前期視聴済み。原作は単行本で既読。アニメ版だけの感想とし原作のネタバレはしません。
(以下ネタバレ)
引き続きクロの行動に日常を荒らされ気味なイリヤ。そんなイリヤに凜はこれからどうしたいかを問いかける。イリヤは「元の生活に戻りたい」と答えるが、何故かその言葉がクロの怒りを買い――。

よく「言葉を尽くせば分かり合える」などと主張する人がいますが、どんなに言葉を尽くしても自分の真意を全て語りつくせるとは限らないし、語り尽くせたとしてもそれが相手に全て正しい意味で伝わるとは限りません。むしろ言葉というものは誤解のもとになる事さえ多い、便利なようでいてその実、非常に扱いにくい存在です。

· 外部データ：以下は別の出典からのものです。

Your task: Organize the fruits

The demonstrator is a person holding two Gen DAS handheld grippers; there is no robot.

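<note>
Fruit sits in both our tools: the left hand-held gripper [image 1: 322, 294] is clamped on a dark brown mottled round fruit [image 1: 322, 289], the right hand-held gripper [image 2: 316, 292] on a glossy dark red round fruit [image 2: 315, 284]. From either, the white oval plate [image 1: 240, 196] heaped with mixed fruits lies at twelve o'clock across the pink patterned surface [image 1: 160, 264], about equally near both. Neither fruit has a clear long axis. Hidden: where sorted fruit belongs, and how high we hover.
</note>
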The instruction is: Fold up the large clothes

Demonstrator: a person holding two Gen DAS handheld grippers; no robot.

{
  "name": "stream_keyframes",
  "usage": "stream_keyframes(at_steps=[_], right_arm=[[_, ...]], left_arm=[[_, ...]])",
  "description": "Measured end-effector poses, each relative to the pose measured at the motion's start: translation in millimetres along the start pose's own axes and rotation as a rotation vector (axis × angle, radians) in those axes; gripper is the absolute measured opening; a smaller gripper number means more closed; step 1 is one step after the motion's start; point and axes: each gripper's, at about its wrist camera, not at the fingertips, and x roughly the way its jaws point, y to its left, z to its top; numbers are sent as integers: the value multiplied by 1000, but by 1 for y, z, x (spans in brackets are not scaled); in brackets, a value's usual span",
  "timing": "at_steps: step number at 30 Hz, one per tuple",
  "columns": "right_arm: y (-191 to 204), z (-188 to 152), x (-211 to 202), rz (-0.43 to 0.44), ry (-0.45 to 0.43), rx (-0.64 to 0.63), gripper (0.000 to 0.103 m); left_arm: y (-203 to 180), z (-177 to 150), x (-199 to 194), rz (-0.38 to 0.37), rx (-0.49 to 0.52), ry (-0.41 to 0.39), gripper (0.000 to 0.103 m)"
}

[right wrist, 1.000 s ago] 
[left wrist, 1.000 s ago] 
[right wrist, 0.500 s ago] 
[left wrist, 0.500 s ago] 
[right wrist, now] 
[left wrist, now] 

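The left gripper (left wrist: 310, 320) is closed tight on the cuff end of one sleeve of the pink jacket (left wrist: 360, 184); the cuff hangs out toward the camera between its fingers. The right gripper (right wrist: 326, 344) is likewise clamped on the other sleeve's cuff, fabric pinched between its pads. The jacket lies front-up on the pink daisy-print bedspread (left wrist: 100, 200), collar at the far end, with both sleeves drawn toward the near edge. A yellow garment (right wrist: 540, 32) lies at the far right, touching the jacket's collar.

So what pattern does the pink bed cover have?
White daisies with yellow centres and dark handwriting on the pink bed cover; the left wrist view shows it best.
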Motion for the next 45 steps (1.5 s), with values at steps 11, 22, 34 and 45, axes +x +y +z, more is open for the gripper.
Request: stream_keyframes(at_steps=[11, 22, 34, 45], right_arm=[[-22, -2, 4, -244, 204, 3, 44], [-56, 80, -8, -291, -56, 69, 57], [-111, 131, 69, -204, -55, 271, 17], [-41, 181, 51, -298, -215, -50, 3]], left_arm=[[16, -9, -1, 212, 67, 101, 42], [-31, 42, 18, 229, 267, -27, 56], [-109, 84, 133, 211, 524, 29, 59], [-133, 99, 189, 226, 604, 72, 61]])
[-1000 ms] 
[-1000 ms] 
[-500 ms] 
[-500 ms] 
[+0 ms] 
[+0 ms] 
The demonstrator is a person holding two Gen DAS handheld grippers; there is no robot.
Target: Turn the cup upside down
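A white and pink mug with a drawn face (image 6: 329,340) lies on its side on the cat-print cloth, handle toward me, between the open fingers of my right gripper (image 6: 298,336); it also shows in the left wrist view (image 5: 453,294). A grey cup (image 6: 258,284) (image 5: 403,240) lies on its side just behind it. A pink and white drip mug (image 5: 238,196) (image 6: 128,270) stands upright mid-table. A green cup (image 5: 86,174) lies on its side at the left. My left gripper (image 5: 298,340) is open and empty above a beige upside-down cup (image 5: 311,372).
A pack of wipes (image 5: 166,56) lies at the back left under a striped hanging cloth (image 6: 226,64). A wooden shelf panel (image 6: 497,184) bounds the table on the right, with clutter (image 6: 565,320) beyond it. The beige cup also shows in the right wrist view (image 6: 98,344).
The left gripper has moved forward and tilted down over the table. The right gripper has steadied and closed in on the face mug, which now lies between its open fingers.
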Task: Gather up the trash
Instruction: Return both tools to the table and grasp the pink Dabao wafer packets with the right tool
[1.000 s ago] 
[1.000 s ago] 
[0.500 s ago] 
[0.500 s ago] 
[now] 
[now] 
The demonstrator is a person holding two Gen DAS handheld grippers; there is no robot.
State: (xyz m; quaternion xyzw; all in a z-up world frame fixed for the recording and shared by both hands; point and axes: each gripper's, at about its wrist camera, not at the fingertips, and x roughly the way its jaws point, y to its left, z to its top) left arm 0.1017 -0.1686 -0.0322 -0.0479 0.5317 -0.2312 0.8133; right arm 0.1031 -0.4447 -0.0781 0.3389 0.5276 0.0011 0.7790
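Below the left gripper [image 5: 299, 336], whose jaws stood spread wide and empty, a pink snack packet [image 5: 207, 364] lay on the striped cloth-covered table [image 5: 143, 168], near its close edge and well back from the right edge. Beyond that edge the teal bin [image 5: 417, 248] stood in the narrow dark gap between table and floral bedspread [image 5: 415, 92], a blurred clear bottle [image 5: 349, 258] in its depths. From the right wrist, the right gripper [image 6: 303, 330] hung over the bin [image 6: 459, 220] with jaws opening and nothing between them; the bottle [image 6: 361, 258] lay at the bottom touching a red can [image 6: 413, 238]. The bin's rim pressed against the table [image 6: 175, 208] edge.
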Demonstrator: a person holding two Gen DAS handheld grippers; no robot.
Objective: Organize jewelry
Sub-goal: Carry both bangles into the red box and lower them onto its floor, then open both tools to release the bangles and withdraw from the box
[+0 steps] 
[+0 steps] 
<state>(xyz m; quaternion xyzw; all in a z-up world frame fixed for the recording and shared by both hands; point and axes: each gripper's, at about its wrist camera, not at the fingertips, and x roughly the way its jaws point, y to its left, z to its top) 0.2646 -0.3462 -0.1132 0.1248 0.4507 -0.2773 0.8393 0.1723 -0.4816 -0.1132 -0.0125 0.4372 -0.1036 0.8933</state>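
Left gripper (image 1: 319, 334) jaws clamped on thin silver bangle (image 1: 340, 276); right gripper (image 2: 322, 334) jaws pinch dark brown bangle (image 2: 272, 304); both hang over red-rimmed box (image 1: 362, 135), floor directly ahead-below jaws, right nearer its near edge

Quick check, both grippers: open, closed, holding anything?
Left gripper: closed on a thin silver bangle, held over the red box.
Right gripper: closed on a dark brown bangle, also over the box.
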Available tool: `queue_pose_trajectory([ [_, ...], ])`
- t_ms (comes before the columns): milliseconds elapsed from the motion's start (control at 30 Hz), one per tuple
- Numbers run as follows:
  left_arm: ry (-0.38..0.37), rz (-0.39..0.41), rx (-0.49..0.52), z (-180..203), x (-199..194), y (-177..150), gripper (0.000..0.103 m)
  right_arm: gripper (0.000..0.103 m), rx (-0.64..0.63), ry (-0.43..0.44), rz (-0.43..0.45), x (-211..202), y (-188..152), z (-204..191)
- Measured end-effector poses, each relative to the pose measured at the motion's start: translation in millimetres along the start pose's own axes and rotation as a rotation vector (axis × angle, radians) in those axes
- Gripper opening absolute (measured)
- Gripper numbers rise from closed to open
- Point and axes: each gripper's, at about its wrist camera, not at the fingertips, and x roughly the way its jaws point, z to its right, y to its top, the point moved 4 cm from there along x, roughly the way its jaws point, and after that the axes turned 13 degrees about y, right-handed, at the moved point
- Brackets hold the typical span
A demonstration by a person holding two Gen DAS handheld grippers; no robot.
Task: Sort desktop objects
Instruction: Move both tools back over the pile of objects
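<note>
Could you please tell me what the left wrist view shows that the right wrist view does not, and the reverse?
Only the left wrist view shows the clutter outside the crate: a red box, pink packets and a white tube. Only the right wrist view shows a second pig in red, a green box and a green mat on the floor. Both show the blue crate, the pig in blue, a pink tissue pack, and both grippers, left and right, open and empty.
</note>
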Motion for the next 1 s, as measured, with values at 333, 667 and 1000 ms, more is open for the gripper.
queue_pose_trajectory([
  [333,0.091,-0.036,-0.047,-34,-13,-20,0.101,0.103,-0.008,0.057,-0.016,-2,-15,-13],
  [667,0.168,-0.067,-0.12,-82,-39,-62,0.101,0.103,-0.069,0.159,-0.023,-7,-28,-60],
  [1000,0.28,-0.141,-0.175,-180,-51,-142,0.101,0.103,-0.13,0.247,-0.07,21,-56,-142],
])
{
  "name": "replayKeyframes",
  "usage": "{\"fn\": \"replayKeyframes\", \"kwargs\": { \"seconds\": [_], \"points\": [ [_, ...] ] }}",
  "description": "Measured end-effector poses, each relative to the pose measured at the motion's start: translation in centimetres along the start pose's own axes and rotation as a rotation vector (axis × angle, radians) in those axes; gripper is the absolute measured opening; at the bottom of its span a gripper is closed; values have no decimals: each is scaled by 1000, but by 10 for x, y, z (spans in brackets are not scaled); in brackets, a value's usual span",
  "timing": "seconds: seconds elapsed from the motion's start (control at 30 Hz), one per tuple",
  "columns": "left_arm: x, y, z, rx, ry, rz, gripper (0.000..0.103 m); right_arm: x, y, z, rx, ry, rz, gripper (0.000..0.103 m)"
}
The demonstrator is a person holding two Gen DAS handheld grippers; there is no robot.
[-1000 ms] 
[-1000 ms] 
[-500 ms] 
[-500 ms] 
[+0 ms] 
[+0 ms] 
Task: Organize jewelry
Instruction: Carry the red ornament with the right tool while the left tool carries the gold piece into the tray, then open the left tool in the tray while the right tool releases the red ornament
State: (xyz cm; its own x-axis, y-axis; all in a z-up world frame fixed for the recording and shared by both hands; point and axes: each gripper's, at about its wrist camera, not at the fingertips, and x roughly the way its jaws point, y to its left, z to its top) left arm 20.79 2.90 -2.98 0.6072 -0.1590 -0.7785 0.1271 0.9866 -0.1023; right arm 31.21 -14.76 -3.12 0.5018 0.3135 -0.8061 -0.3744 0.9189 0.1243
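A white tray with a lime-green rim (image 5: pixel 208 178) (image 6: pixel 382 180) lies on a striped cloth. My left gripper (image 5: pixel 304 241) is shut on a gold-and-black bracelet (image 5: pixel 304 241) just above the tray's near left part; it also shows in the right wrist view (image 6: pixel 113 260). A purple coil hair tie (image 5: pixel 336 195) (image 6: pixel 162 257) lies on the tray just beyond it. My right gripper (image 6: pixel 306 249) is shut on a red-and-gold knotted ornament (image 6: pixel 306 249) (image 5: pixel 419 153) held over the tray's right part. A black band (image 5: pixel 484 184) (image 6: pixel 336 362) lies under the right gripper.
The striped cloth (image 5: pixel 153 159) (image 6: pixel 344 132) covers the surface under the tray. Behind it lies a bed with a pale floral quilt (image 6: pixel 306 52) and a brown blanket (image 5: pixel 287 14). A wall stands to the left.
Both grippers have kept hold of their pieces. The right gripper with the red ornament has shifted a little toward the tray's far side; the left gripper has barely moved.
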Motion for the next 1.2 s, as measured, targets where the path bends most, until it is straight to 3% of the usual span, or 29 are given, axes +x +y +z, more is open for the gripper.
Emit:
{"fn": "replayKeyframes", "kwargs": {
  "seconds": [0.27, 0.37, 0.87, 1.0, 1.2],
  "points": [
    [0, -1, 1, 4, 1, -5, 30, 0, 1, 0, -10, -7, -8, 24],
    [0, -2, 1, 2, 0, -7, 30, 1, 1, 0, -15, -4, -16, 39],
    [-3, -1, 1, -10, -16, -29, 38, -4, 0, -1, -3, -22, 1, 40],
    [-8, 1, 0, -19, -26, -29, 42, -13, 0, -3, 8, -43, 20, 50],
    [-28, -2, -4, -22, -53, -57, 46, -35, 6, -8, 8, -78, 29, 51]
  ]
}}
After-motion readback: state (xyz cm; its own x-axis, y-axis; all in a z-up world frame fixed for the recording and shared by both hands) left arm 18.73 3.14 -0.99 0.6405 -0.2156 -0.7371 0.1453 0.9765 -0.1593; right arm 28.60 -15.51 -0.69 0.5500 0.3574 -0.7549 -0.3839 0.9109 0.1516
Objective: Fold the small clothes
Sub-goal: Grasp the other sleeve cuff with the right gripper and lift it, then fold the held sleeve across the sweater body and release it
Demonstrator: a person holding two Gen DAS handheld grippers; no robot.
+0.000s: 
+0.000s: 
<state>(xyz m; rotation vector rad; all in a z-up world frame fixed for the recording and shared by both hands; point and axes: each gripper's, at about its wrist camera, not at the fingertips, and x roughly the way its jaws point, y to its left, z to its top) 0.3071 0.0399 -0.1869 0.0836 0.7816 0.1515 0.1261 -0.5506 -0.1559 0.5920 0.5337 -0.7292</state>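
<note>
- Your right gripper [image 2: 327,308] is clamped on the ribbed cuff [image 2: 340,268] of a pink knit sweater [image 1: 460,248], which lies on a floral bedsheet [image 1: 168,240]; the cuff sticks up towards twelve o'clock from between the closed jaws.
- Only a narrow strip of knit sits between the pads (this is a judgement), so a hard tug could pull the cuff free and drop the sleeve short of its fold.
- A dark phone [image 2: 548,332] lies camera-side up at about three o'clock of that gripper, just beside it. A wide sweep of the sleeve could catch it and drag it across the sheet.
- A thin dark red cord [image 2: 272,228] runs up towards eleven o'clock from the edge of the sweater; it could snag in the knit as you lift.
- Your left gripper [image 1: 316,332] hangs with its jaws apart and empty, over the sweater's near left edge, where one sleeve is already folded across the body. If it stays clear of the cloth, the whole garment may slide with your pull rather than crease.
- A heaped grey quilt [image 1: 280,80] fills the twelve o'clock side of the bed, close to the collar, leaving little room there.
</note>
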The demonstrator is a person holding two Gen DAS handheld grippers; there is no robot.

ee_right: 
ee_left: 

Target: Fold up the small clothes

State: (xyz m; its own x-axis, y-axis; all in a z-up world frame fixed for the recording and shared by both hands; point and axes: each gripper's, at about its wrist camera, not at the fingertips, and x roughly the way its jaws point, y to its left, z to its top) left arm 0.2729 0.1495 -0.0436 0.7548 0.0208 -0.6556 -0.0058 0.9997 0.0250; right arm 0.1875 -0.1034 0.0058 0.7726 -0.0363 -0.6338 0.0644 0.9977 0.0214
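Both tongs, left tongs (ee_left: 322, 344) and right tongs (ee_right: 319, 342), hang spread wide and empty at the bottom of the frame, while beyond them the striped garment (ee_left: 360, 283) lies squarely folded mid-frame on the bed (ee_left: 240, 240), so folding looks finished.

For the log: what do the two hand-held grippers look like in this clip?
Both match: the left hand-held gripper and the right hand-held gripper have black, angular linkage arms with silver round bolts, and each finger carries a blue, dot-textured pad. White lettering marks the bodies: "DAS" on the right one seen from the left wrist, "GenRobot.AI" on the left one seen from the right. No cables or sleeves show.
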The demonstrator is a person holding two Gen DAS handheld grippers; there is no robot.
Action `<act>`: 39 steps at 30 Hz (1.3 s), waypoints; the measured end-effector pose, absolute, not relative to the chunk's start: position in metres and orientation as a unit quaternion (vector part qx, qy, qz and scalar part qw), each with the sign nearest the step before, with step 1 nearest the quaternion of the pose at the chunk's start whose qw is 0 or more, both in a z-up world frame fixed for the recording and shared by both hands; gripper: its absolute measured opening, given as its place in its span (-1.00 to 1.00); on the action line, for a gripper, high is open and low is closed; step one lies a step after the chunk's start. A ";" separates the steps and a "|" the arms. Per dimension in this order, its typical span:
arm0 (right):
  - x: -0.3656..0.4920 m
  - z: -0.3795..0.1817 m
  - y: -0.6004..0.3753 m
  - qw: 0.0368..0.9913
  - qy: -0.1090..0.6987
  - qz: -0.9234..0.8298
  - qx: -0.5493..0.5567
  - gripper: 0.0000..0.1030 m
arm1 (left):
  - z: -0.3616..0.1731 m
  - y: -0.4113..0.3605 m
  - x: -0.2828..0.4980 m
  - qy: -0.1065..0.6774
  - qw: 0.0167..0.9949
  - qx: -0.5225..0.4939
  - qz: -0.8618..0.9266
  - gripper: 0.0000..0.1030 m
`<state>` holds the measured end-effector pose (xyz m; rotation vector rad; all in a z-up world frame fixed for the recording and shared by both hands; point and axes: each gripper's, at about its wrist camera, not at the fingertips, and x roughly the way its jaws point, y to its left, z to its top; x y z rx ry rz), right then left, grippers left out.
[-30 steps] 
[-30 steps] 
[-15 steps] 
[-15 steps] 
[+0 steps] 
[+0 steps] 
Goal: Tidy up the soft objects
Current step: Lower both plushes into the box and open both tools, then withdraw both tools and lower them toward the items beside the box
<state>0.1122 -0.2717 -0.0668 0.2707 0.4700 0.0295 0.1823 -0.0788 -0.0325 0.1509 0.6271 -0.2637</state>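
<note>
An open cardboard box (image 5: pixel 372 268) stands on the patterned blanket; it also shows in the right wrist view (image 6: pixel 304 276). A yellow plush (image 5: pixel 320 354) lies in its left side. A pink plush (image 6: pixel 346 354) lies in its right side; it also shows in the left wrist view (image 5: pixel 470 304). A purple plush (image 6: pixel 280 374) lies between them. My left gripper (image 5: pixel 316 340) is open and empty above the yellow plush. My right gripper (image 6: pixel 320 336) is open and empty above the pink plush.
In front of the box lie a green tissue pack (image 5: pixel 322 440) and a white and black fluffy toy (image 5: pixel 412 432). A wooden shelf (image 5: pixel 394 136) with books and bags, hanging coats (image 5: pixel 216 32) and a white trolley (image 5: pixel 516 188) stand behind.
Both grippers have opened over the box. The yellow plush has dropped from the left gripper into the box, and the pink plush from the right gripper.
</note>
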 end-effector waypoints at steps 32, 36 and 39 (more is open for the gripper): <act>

今回、イリヤが何気なく口にしてしまった「元の生活に戻りたい」という言葉は、恐らくは美遊や凛達との別れを含んだ言葉ではなかったはずですが、存在自体が不安定なクロからしてみればそれは全てに対する否定の言葉にしか受け取れず、当のイリヤ本人でさえ自分の心の奥にクロが感じたような真意があったのではないか、と自問自答する結果になりました。

しかし、その一方で美遊が例え自分の存在が否定されようともイリヤの事を守ると強く想ったのは、イリヤの飾りのない言葉や行動の数々が寄る辺のない(であろう)彼女自身に存在意義を与えてくれたものであったからである訳で、それは言葉が言葉以上の意味を持つ事があるという、もう一つの側面を如実に表しています。

たった一つの言葉が決定的な隔絶を生む事がある一方で、沢山の言葉が誰かの支えになる事もある。クロと美遊の戦いは、だから信じない者と信じる者の戦いでもあり、だからこそ二人の間にもはや言葉は意味をなさず、ただ行動を持って相手を屈服させるしかないのでしょう。

そんな二人の戦いを、イリヤが一体どうやって止めるのか。言葉を尽くすのか行動で示すのか、それともその両方か。どちらにしろ、イリヤにとってこれが正念場となりそうです。


そして真剣な展開なのにエンドカードがアーッ!! で一気に脱力したのであります……。